Schneider and Shahabuddin are, respectively, first author and senior author of a paper in today's Science, dated June 30, 2000, which brings their joint research up to date. Its title: "Malaria parasite development in a Drosophila model."

"Almost everything that's in that Science article," Schneider told BioWorld Today, "I started right then. We tried every way we could think of to infect fruit flies with the malarial parasite. We fed them infected blood. We fed them purified parasites, and we injected parasites into their bodies. It turned out that the parasite only developed when we injected it into the body cavity of the fly.

"Our goal," he continued, "is to come up with a system where we can use the power of Drosophila genetics to study host-pathogen interaction. We hope to understand what nutrients an insect gives to the pathogen growing inside it. And also how the insect's immune system fights the parasite.

"We chose to do this in the fly," Schenider explained, "rather than in the mosquito, because there are so many genetic tools available in the fly.

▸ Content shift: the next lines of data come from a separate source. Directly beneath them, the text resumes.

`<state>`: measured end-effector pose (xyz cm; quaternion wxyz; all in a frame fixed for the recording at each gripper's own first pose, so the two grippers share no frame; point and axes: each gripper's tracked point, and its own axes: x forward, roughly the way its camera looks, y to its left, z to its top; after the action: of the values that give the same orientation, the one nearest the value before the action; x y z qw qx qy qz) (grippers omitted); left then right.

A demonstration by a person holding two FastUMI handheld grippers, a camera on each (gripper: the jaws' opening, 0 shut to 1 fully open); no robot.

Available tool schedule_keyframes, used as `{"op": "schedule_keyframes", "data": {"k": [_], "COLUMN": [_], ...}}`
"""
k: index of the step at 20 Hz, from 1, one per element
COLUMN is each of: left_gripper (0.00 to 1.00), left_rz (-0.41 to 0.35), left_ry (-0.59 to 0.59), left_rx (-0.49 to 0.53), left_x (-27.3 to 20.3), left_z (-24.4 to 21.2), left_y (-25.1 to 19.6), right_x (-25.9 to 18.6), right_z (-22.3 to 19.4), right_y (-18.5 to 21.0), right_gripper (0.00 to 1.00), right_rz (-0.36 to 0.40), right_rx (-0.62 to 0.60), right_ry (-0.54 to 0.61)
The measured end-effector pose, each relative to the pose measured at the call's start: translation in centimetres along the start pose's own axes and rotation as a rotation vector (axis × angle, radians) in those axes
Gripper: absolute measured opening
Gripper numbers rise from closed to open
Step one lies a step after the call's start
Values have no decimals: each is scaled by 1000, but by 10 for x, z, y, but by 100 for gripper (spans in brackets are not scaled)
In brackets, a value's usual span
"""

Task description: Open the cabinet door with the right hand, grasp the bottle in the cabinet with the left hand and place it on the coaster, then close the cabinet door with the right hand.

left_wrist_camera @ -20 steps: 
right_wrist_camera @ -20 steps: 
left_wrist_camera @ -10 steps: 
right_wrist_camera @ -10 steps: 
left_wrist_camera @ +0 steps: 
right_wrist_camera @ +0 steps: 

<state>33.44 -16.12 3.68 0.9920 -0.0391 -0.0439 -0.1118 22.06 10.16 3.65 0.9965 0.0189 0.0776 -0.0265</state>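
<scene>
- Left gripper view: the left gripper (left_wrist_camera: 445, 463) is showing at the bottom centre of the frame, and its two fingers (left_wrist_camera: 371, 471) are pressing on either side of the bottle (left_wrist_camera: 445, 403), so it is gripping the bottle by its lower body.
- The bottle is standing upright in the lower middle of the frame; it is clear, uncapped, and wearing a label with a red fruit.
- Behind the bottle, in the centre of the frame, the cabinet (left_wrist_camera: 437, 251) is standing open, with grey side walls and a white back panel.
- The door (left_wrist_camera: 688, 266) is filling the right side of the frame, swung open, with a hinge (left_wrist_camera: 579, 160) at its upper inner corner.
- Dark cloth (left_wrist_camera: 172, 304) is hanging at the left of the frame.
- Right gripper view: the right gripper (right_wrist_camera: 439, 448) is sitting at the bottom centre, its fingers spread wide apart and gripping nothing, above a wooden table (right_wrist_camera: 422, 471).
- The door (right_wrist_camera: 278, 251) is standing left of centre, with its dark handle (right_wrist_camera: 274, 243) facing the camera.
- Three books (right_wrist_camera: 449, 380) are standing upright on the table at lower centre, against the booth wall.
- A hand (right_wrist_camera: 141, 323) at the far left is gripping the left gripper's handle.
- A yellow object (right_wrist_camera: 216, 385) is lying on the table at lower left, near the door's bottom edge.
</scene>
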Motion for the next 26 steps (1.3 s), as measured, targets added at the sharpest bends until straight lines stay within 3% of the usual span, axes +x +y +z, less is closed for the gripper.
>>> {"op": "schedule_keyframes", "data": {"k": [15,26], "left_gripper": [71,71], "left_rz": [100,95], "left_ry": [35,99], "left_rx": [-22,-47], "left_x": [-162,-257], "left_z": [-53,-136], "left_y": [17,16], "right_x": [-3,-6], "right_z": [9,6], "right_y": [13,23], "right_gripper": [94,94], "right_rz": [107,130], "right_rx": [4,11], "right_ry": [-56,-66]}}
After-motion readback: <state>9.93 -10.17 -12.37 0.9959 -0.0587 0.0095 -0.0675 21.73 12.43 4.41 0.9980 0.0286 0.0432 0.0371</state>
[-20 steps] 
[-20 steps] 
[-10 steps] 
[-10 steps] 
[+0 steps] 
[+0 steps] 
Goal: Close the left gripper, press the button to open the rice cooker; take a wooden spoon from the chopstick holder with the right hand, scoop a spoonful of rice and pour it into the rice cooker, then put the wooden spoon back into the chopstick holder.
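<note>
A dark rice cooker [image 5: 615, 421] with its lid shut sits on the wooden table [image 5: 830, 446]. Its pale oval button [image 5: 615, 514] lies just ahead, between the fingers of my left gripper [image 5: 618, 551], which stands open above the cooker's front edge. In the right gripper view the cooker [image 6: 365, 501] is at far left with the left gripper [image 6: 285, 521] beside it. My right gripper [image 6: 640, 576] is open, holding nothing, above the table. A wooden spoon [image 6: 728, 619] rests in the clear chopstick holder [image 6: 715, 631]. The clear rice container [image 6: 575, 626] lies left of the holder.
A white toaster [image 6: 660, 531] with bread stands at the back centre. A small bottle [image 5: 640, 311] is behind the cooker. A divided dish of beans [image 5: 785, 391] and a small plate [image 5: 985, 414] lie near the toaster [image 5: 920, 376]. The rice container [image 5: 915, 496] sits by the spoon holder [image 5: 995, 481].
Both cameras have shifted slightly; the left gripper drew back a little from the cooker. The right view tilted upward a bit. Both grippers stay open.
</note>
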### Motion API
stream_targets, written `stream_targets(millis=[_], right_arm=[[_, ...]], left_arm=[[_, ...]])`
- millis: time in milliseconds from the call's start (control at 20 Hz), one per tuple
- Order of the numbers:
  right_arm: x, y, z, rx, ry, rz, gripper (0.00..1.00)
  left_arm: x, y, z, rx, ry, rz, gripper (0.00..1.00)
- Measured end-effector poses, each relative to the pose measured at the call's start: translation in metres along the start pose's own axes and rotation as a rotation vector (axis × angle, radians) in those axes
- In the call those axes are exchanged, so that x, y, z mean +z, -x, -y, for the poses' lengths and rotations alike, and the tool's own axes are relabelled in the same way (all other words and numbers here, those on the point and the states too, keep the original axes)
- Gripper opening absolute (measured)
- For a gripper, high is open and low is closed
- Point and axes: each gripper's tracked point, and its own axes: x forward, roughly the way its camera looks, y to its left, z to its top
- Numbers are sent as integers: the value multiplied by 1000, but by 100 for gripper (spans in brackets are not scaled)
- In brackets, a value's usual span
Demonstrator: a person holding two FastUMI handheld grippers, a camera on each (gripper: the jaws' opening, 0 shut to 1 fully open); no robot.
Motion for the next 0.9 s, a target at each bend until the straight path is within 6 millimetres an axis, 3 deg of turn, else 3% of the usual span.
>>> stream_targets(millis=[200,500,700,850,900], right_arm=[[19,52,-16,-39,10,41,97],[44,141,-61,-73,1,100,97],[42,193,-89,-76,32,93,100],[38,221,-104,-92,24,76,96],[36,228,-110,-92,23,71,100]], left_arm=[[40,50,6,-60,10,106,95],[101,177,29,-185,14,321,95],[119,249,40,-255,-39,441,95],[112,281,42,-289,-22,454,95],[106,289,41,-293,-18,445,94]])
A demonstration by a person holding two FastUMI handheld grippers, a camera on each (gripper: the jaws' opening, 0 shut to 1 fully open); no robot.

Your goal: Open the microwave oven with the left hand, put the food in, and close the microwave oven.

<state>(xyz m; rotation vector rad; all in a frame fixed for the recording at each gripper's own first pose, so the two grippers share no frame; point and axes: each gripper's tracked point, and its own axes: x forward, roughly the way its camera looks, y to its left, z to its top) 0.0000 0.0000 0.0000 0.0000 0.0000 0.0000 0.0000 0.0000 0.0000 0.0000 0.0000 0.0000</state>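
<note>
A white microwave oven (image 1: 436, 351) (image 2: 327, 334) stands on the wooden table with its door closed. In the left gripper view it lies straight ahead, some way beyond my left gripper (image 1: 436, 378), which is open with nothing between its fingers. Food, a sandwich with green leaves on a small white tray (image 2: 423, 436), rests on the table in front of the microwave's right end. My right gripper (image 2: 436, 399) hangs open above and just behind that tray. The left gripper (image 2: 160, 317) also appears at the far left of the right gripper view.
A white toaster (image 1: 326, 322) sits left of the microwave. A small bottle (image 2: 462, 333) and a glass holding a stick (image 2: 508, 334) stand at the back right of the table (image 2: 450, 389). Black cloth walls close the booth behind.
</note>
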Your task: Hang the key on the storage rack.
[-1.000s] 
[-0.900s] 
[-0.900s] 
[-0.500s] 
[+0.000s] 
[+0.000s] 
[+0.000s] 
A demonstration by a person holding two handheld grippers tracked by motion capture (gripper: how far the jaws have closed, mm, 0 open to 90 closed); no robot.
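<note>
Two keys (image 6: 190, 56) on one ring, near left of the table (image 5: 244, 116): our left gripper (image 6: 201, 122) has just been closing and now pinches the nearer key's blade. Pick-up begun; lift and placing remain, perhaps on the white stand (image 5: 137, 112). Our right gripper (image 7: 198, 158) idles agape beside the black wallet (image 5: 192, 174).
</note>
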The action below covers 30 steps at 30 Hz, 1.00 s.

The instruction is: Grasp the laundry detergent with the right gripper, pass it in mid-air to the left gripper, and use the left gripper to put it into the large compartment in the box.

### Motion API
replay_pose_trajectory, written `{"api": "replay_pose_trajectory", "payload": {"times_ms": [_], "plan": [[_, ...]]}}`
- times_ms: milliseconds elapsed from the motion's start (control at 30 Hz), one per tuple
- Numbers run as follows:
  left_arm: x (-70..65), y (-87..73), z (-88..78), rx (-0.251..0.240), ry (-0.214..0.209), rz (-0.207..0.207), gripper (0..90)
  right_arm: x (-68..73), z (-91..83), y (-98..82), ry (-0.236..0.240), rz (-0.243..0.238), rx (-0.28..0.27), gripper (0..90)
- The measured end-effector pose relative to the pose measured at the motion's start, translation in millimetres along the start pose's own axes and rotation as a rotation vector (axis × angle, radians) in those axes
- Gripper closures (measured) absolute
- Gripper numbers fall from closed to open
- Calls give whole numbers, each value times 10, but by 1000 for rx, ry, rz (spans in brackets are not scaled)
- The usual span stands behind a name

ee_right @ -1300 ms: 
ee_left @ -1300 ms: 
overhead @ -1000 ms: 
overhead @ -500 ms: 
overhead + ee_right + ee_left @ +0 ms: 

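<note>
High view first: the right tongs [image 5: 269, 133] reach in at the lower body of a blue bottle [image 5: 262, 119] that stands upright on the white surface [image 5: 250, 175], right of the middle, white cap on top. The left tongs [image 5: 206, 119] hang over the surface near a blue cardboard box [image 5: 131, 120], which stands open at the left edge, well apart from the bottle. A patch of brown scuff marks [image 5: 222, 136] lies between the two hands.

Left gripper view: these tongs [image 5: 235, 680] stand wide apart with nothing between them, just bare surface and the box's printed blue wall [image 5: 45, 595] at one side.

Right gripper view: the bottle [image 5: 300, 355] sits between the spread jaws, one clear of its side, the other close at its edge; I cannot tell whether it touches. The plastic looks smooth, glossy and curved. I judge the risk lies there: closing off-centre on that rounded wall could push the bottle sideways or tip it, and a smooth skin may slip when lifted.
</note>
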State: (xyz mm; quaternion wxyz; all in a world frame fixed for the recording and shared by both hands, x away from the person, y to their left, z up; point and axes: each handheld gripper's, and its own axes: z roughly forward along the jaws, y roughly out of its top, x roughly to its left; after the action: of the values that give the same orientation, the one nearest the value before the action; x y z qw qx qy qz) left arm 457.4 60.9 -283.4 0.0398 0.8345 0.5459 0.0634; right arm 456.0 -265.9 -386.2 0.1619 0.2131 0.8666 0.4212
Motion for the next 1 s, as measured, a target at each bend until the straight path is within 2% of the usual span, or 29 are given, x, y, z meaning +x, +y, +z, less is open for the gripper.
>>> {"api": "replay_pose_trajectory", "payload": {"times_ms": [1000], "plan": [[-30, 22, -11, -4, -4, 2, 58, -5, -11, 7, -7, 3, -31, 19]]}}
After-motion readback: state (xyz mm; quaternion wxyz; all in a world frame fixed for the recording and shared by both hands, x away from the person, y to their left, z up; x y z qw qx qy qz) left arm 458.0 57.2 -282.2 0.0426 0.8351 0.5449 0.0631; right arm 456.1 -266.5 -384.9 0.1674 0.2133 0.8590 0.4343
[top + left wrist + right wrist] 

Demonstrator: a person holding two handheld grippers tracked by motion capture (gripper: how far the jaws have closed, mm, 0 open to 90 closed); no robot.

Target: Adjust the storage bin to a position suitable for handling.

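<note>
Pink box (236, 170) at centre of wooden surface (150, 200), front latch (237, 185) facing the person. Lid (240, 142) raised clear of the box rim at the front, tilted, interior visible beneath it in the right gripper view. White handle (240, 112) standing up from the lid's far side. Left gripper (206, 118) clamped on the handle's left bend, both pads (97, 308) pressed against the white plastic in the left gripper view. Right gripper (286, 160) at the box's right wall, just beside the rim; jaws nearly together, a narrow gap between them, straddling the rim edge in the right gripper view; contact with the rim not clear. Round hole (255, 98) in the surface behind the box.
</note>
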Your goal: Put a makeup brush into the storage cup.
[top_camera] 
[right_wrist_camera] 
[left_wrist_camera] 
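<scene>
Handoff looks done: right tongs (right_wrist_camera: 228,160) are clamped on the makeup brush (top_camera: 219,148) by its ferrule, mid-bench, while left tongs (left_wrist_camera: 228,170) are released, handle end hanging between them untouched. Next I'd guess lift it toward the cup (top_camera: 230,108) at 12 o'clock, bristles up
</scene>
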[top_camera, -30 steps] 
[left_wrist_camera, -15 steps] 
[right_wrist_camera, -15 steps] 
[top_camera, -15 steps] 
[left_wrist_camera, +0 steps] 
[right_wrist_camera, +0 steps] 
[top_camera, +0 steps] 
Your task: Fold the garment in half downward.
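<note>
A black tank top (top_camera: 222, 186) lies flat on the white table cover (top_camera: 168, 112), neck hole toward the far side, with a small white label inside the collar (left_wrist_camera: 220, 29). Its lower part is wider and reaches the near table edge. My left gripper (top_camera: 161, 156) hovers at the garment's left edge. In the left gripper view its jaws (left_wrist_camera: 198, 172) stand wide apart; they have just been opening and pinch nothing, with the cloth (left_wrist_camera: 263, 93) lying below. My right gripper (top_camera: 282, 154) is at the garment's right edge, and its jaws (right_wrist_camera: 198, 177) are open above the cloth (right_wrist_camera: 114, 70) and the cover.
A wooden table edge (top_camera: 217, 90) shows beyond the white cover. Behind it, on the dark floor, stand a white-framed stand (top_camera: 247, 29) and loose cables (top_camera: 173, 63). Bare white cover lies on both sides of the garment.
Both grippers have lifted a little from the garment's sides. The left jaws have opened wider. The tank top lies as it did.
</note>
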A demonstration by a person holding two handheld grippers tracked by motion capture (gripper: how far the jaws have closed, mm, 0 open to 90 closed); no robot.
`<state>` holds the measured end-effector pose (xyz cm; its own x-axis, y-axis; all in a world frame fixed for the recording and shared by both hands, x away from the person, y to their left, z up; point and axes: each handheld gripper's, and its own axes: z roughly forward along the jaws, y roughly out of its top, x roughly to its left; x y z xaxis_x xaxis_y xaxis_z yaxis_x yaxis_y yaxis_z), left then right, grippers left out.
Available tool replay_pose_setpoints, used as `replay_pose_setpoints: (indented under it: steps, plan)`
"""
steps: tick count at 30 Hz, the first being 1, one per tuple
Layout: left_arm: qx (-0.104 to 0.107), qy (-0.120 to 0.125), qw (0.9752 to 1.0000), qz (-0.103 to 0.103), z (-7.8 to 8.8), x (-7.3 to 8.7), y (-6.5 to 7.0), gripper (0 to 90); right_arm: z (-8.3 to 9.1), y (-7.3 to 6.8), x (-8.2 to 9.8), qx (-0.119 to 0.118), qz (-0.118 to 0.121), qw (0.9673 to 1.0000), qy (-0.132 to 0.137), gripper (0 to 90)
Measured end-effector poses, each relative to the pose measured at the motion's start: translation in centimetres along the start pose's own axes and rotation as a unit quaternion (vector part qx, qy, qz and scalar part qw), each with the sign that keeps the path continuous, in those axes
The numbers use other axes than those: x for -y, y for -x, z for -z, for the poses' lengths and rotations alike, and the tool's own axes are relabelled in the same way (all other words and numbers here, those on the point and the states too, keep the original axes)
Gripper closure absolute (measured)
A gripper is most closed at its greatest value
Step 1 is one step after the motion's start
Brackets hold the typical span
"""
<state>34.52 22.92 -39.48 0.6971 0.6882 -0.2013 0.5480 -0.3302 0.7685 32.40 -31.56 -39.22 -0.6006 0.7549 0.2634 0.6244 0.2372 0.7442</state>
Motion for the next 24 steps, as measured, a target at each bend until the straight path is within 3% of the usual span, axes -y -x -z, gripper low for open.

And now that Drosophila's genome has been sequenced, in March of this year, even if we're working with a surrogate insect model I think there are things we can learn faster by doing it in the fly first, then jumping to the mosquito."

But at this stage, not the Anopheles gambiae mosquito nor the Plasmodium falciparum parasite. Instead, Schenider and his co-author are infecting their fruit flies with Plasmodium gallinaceum, which inflicts lethal avian malaria on chickens. "The advantage of the chicken parasites," Schneider pointed out, "is that chickens are a lot bigger than mice. So we get a lot more blood out of them." And instead of Anopheles, their mosquito of choice is the wieldier Aedes aegypti, which bites birds in the laboratory and infects them with P. gallinaceum.

Chickens they infected with their fly-grown P. gallinaceum developed malaria and transferred the parasites to susceptible Aedes mosquitoes when those insects fed.

Armed with the results of their fly experiments - which show that chicken-programmed malarial parasites largely simulate the life cycles of antihuman P. falciparum - the co-authors now are beginning to think of vaccines. "One type of antimalarial immunization agent our findings would help us make," Schneider suggested, "is transmission-blocking vaccine. That's vaccine that doesn't work in our body; it works in the mosquito's body. The mosquito drinks in the antibody with its blood meal, then the antibody works on the parasite inside the mosquito. In order to get something like this to work, we'd like to understand how the parasite and mosquito interact so we can find out what antibodies we should make to interfere with this interaction."

Vaccines, Antibiotics, 'Not Around Corner'

"A transmission-blocking vaccine would not protect the person who originally becomes infected with malaria," Schneider pointed out. "Instead, it would prevent the disease from spreading throughout an entire village by prohibiting the parasite from developing inside the mosquito.

"There is a vaccine that works this way already," he added - "the Lyme disease vaccine is a transmission-blocking vaccine." But Schneider made the point, "Such an antimalarial vaccine is by no means around the corner. We still have to learn the biology. We're at the point now where we're trying to find antibody targets."

To crack the parasite's other weapon - multidrug resistance - Schneider went on, "We are trying to learn how insects kill the parasites, which they can do quite effectively. This might tell us some weaknesses in the parasites - giving us ideas for drug targets. We are screening to find mutant flies in which parasites don't survive. That could tell us what nutrients are essential for the development of parasites and lead to drugs that would block those pathways."